In the data, find the word "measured" and copy out every line that has it.

= = = =

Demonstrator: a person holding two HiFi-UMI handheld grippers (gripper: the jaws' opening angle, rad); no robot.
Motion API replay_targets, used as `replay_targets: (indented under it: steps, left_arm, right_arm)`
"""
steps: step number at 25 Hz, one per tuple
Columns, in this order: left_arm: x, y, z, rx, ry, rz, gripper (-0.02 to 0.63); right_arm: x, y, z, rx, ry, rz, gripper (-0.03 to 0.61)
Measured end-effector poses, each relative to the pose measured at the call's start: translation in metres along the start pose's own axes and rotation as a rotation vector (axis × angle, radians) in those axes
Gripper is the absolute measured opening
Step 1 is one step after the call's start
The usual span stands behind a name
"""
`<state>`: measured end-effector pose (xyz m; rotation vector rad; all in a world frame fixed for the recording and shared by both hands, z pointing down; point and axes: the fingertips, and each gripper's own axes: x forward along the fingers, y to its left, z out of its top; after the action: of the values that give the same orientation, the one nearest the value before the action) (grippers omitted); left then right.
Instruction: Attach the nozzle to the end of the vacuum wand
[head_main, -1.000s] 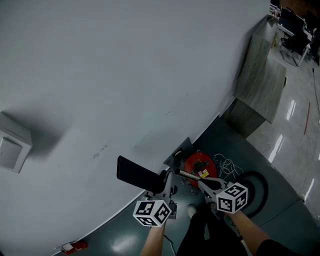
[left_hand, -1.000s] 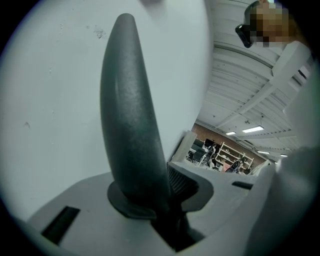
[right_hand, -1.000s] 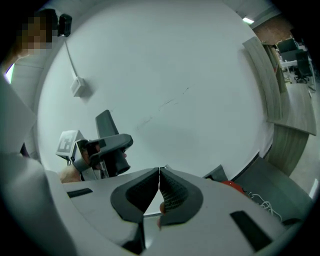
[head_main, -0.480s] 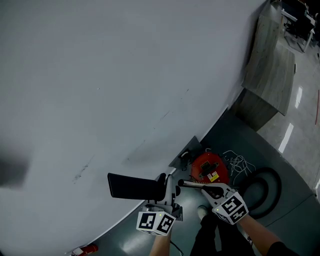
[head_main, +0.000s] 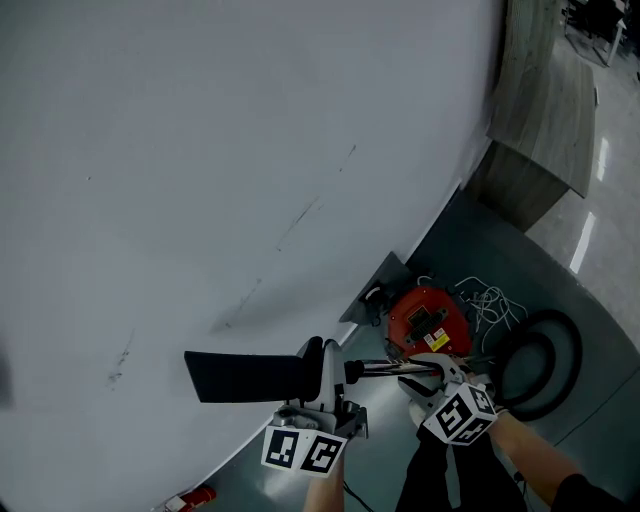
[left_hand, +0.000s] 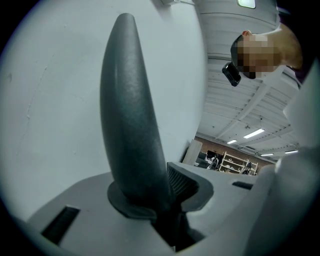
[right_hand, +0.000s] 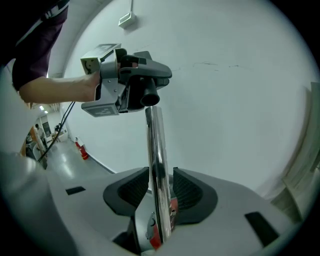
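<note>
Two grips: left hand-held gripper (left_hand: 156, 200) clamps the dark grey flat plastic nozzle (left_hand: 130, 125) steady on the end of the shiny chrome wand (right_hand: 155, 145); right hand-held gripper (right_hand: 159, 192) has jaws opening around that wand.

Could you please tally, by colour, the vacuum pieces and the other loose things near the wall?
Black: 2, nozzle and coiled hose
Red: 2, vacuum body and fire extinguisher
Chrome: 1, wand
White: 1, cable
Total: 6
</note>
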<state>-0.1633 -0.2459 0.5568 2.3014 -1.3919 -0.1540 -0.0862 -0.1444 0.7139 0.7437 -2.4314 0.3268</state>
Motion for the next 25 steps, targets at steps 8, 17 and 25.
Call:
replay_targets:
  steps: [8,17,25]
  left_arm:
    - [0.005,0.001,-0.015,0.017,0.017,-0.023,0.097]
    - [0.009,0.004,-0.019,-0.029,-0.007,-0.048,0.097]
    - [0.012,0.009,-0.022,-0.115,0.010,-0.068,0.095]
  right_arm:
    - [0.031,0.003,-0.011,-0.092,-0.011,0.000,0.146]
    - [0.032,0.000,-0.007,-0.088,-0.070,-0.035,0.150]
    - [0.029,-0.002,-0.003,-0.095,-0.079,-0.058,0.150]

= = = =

• **Reply**
Measured end-effector poses, each relative to the pose measured at the call's start: translation in metres along the start pose's own axes and rotation as a rotation vector (axis × angle, radians) in those axes
Gripper is the absolute measured opening
`<state>`: measured end-effector pose (xyz m; rotation vector rad; all in a world frame fixed for the recording and shared by both hands, z pointing down; point and axes: the fingertips, and each gripper's own axes: x forward along the fingers, y to its left, z out of its top; after the action: of the values that give the same orientation, the one nearest the value before the action) (grippers omitted); left then right.

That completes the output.